- [Exercise objective]
Give back every record below precisely as written.

=== Record extracts ===

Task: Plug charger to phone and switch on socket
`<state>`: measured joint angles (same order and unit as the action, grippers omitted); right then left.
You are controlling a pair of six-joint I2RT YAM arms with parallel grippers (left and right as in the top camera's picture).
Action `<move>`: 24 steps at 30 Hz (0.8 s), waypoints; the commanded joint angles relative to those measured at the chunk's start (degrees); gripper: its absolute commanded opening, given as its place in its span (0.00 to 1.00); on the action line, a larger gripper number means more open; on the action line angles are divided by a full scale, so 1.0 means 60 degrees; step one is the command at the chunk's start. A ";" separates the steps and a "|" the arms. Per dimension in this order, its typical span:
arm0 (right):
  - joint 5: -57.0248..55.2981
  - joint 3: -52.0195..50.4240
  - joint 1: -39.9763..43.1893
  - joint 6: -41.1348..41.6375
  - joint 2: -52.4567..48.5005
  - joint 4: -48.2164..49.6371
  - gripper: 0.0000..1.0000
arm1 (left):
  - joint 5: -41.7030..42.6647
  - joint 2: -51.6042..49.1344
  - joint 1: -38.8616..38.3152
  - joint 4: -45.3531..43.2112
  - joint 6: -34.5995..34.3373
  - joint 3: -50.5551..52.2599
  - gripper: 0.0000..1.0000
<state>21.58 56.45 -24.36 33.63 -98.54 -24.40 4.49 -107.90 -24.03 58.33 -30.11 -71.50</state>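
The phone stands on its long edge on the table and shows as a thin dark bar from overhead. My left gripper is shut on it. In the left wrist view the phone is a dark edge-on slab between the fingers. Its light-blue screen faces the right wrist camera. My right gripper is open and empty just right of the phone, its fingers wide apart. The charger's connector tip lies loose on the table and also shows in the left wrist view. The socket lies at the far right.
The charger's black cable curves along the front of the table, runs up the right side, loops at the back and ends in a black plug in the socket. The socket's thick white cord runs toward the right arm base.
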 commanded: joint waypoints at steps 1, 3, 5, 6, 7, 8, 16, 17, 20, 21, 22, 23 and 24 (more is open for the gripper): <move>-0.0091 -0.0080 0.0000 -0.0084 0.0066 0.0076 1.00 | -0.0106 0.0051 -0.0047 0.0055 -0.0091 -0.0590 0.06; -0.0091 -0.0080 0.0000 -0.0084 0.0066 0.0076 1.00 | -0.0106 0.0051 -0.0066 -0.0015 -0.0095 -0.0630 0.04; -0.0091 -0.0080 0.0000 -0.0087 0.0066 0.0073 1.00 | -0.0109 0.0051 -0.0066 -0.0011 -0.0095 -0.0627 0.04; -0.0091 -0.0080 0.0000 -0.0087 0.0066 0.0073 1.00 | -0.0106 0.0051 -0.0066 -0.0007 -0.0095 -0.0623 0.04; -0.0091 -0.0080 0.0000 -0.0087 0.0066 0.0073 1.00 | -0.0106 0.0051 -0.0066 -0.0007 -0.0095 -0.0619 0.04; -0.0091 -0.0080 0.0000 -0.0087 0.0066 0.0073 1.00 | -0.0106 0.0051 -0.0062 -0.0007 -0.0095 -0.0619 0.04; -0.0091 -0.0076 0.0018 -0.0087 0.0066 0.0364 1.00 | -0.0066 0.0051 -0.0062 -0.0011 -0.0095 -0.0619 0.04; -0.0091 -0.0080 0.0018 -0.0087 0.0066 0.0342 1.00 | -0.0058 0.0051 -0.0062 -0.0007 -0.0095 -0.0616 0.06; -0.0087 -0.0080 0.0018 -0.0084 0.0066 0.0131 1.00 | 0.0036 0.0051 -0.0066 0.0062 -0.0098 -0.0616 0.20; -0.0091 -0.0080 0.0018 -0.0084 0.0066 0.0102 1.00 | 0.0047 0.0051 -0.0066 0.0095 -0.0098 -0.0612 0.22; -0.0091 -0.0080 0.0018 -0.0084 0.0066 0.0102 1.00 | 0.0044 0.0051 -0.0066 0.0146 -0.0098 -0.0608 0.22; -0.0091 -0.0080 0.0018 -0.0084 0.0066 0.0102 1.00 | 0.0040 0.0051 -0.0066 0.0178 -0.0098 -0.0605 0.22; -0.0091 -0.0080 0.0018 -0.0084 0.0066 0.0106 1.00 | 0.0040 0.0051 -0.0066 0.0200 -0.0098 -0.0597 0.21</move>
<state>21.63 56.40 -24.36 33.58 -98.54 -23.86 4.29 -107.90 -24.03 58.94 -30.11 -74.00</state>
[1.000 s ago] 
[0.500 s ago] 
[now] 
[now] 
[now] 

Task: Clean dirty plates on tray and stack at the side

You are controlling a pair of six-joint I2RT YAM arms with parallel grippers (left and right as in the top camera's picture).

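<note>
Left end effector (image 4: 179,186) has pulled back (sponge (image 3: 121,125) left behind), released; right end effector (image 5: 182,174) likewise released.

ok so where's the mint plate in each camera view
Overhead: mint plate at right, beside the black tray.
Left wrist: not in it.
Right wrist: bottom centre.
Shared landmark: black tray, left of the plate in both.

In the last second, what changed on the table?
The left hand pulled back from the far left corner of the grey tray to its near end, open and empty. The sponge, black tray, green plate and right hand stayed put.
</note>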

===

- [Problem solution]
Task: Plug charger to phone and switch on socket
`<state>`: measured joint angles (same order and unit as the action, grippers omitted); right then left.
You are controlling a pair of six-joint I2RT YAM arms with parallel grippers (left and right as in the top camera's picture).
Action `<move>`: 24 steps at 30 Hz (0.8 s), waypoints; the commanded joint angles relative to those measured at the chunk's start (degrees); gripper: its absolute commanded opening, given as its place in its span (0.00 to 1.00); on the action line, a larger gripper number means more open; on the action line angles are divided by a full scale, so 1.0 means 60 degrees; step one is the command at the chunk's start. A ";" separates the steps and a "|" the arms. Per dimension in this order, its typical span:
arm0 (right):
  - joint 5: -57.0248..55.2981
  - joint 3: -52.0195..50.4240
  - joint 1: -39.9763..43.1893
  - joint 6: -41.1348..41.6375
  - joint 2: -52.4567..48.5005
  - joint 4: -48.2164..49.6371
  - gripper: 0.0000..1.0000
arm1 (left):
  - joint 5: -41.7030..42.6647
  - joint 2: -51.6042..49.1344
  - joint 1: -38.8616..38.3152
  - joint 4: -45.3531..43.2112
  - joint 6: -34.5995..34.3373
  - joint 3: -50.5551..52.2599
  - gripper: 0.0000..1.0000
<state>21.58 56.45 -24.36 33.63 -98.54 -24.40 4.49 -107.90 -24.03 58.33 -30.11 -71.50</state>
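The phone stands on its long edge on the table and shows as a thin dark bar from overhead. My left gripper is shut on it. In the left wrist view the phone is a dark edge-on slab between the fingers. Its light-blue screen faces the right wrist camera. My right gripper is open and empty just right of the phone, its fingers wide apart. The charger's connector tip lies loose on the table and also shows in the left wrist view. The socket lies at the far right.
The charger's black cable curves along the front of the table, runs up the right side, loops at the back and ends in a black plug in the socket. The socket's thick white cord runs toward the right arm base.
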 commanded: joint waypoints at steps 1, 3, 5, 6, 7, 8, 16, 17, 20, 21, 22, 23 and 24 (more is open for the gripper): <move>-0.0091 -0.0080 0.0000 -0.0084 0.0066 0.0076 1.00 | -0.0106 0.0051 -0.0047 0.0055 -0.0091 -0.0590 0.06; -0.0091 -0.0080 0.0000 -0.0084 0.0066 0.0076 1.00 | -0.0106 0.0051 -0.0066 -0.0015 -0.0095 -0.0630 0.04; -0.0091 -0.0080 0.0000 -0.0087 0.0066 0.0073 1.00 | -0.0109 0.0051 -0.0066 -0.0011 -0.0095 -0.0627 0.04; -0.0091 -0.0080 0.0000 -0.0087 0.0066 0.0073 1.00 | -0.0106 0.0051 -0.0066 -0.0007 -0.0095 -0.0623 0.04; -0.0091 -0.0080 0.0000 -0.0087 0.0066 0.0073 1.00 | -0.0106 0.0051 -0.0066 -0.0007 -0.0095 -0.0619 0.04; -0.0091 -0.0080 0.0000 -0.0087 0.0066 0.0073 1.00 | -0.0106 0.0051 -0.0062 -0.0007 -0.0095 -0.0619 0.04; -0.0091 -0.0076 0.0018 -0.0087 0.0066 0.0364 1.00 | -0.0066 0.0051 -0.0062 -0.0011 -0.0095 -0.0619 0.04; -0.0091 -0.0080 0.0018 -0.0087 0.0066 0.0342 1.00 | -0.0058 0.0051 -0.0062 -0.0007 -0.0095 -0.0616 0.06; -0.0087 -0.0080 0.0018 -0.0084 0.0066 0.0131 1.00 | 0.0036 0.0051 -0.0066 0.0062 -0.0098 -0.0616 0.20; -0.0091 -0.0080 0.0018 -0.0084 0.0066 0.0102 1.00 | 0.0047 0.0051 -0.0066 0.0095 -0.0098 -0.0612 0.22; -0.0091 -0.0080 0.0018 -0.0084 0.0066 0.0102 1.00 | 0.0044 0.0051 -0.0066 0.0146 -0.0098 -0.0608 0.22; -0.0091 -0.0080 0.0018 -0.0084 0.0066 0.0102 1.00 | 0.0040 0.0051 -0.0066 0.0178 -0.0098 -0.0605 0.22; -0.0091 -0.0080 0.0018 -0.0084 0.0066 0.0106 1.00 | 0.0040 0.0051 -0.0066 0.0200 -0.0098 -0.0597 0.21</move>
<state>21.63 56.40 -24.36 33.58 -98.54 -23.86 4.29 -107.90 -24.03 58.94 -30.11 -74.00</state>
[1.000 s ago] 
[0.500 s ago] 
[now] 
[now] 
[now] 

Task: Clean dirty plates on tray and stack at the side

You are controlling a pair of six-joint I2RT YAM arms with parallel grippers (left and right as in the top camera's picture).

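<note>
Left end effector (image 4: 179,186) has pulled back (sponge (image 3: 121,125) left behind), released; right end effector (image 5: 182,174) likewise released.

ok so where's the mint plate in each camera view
Overhead: mint plate at right, beside the black tray.
Left wrist: not in it.
Right wrist: bottom centre.
Shared landmark: black tray, left of the plate in both.

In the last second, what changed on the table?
The left hand pulled back from the far left corner of the grey tray to its near end, open and empty. The sponge, black tray, green plate and right hand stayed put.
</note>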

No additional output is expected for this exercise.